Оба умолкли, в тишине слышалось только, как они, выпив настойку, причмокивают языком.
— Ну, коль ты приехал… — начала Адель.
— Да чего там… Ненадолго.
— Теперь, раз Морис умер, а отец все равно что мертвый, ты должен вернуться.
Это была бесспорная истина. Теперь он должен вернуться.
— Мы тут старались, чтобы как лучше… Нам помогли, да и все так сложилось, что нам не очень уж трудно было… Да и у всех так… Ведь если людям что нужно бывает, они покупают, сами цену набивают… Но когда война кончится, дело по-другому повернется, не так станет удобно… И в хозяйстве нужен будет мужчина.
Альбер кивнул головой, соглашаясь с нею.
— У нас теперь только ты один остался.
Он опять наклонил голову, говоря этим: «Да».
Адель встала, подошла к шкафу, стоявшему у задней стены, и достала оттуда деревянную шкатулку, нечто вроде ларчика, на крышке которого был нарисован уже стершийся корабль, а стершаяся надпись гласила: «Сувенир из Этрета». Никто не мог бы сказать, как этот ларчик очутился на «Краю света», ведь отсюда сроду никто не выезжал. Уж тем более не ездили любоваться морем.
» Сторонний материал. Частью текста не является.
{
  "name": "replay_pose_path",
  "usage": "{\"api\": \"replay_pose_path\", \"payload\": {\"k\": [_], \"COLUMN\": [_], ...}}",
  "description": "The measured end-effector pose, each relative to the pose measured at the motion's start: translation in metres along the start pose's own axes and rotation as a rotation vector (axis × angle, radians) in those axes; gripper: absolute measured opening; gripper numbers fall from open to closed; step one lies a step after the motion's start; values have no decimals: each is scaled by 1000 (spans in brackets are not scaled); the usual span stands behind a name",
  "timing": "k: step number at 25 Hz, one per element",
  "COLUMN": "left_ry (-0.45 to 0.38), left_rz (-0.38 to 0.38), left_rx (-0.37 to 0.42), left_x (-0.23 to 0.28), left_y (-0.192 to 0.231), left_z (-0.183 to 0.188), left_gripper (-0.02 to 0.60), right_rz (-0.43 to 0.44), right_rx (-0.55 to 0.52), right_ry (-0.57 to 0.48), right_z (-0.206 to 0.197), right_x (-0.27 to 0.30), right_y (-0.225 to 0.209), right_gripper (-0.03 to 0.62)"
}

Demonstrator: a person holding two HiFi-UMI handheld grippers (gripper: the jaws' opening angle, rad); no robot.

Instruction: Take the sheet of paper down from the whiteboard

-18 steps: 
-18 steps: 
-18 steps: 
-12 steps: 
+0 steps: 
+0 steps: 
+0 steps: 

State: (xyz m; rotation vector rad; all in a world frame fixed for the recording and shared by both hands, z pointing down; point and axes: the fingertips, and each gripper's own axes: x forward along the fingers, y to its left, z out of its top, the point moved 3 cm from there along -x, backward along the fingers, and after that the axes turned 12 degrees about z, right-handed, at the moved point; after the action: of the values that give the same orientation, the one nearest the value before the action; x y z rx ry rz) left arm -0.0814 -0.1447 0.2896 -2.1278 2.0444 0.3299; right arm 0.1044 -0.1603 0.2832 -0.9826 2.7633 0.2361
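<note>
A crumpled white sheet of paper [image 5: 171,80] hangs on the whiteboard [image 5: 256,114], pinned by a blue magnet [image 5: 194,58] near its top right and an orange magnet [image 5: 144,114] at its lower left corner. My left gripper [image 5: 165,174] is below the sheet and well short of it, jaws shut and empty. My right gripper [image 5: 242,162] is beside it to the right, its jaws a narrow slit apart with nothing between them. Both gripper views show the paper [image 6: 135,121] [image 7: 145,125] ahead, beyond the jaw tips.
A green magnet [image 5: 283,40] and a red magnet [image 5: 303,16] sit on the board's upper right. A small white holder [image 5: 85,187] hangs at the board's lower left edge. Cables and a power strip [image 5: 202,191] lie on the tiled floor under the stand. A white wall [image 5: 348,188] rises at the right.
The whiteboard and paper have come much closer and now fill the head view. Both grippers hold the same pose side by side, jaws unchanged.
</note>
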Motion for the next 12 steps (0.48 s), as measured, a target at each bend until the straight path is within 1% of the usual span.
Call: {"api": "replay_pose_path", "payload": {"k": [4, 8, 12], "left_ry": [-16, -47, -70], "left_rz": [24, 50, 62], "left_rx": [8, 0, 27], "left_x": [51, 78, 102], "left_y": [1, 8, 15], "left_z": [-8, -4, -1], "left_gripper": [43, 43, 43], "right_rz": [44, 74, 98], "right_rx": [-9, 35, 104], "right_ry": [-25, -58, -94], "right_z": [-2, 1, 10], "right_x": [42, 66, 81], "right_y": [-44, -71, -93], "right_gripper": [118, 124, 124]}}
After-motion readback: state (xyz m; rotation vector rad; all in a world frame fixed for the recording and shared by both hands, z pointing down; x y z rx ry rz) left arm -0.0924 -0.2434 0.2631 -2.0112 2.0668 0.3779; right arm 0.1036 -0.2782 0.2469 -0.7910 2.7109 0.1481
Адель подошла к столу, поставила шкатулку перед Альбером:
— Тут деньги, — сказала она.
Альбер откинул крышку. Действительно, в шкатулке оказались деньги, так много, что он никогда и не мечтал о таких больших деньгах; золотые монеты по двадцать франков, кредитки, — всё крупные купюры. Адель не сдала золото, как это предлагалось сделать, во Французский банк или хотя бы представителю банка, который однажды проезжал через Монтенвиль и долго сидел там в мэрии, ждал, чтобы ему принесли золотые монеты в обмен на сертификат.
— Да откуда же у вас столько?
— Хорошо дела шли, — уклончиво ответила Адель.
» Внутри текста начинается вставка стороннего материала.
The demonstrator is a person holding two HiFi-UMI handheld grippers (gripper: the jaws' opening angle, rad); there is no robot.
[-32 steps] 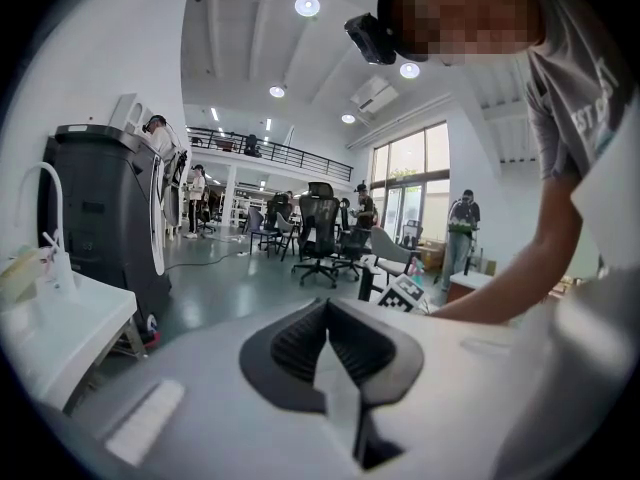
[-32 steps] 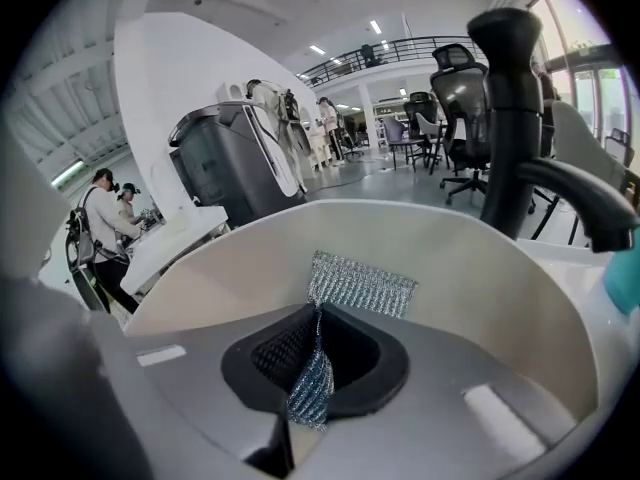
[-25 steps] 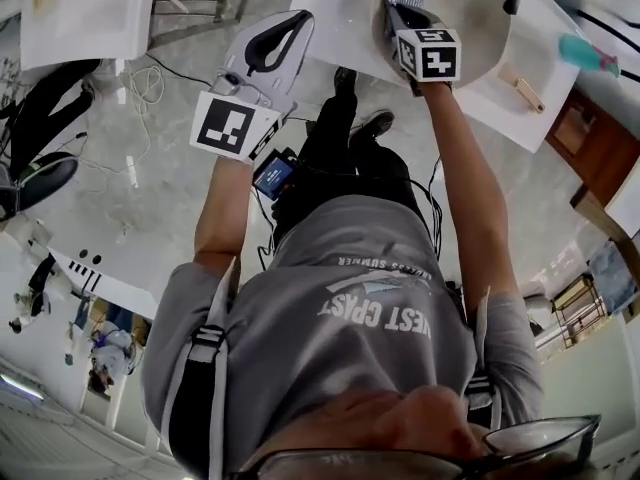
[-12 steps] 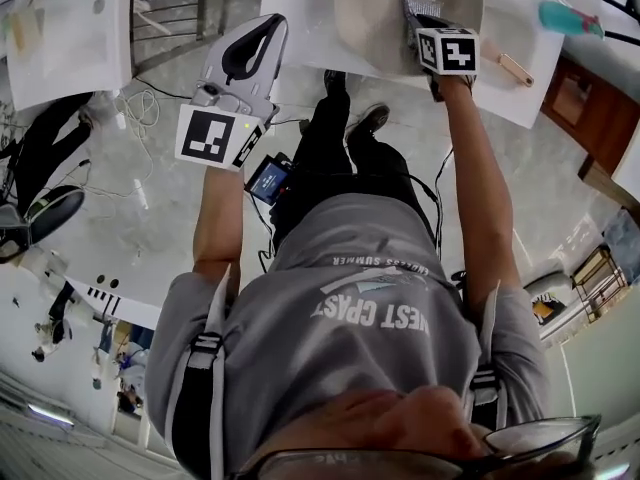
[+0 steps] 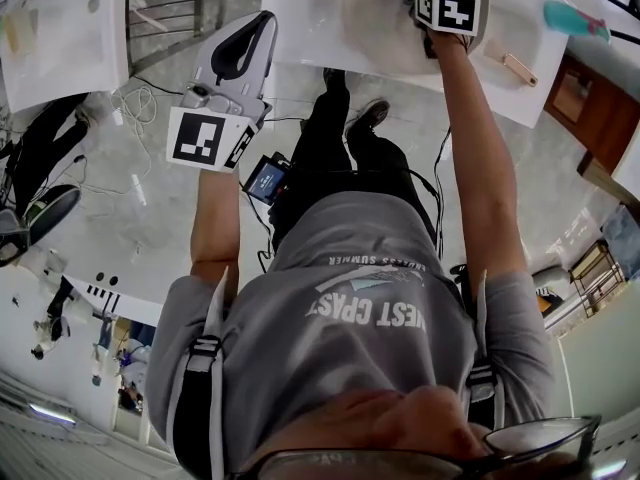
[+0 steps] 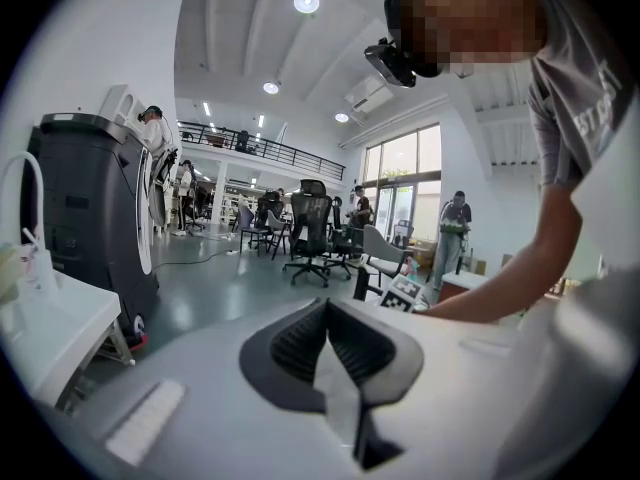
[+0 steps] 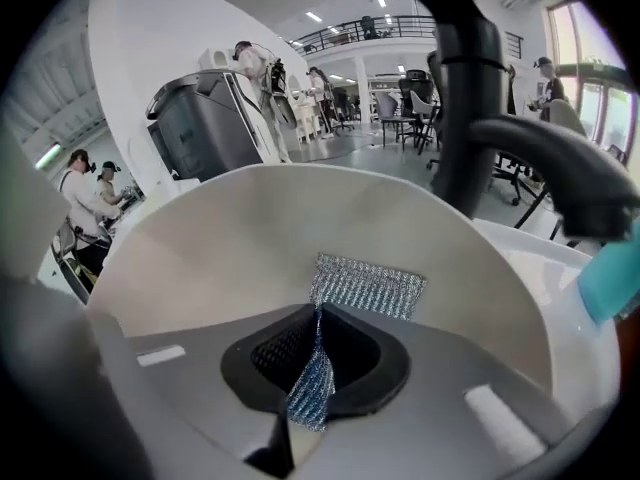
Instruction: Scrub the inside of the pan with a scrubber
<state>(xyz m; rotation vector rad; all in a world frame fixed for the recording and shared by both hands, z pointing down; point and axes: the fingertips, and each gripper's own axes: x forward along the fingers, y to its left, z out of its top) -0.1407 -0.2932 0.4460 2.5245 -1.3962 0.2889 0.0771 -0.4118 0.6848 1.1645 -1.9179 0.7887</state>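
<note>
Pan [image 5: 375, 23] partly beyond head view's edge

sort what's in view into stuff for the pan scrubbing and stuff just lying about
For the job: pan; scrubber; right claw, shut on the scrubber.
Lying about: wooden-handled tool; teal object.

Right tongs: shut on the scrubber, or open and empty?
Shut on the scrubber. The right tongs pinch the silvery mesh between them; its free end sticks out inside the pan.
</note>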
Да, уйма денег! А ведь это была земля — возможность купить землю. Но если и все так хорошо заработали, как Адель с матерью, земля будет дорого стоить, когда он вернется, да и никто не станет ее продавать. Однако ж раньше никогда, никогда в доме не нашлось бы столько денег! Альбер был просто потрясен и, так же как сделал бы с пшеницей нового урожая, брал горстями золотые монеты и высыпал их, пропуская между пальцами.
— А когда ты вернешься, еще больше будет денег, — заявила Адель.
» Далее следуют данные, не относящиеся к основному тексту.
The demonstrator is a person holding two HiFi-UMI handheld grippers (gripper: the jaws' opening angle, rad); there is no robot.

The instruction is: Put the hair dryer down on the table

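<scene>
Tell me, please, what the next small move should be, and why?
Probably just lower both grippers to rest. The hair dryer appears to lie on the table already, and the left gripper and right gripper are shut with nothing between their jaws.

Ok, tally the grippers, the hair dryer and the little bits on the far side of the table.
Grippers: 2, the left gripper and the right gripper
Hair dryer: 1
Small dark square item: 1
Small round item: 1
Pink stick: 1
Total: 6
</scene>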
— Да, я вернусь, — сказал он. — Обещаю тебе, что вернусь.
Двадцать дней спустя он уехал, — весь этот срок он работал изо всех сил, убрал и свез с поля урожай, обмолотил и смолол пшеницу. Прибыв в полк в свою часть, он узнал, что нужен ездовой для полкового обоза, в тылу. Он решил получить эту должность и, чтобы добиться своего, не скупился на угощенье, даже угощал марочным вином. Он уже предвидел, что скоро конец войны, и на этот раз нужно было сделать все, решительно все, чтобы вернуться живым, не только потому, что он это обещал сестре, а потому что это было необходимо.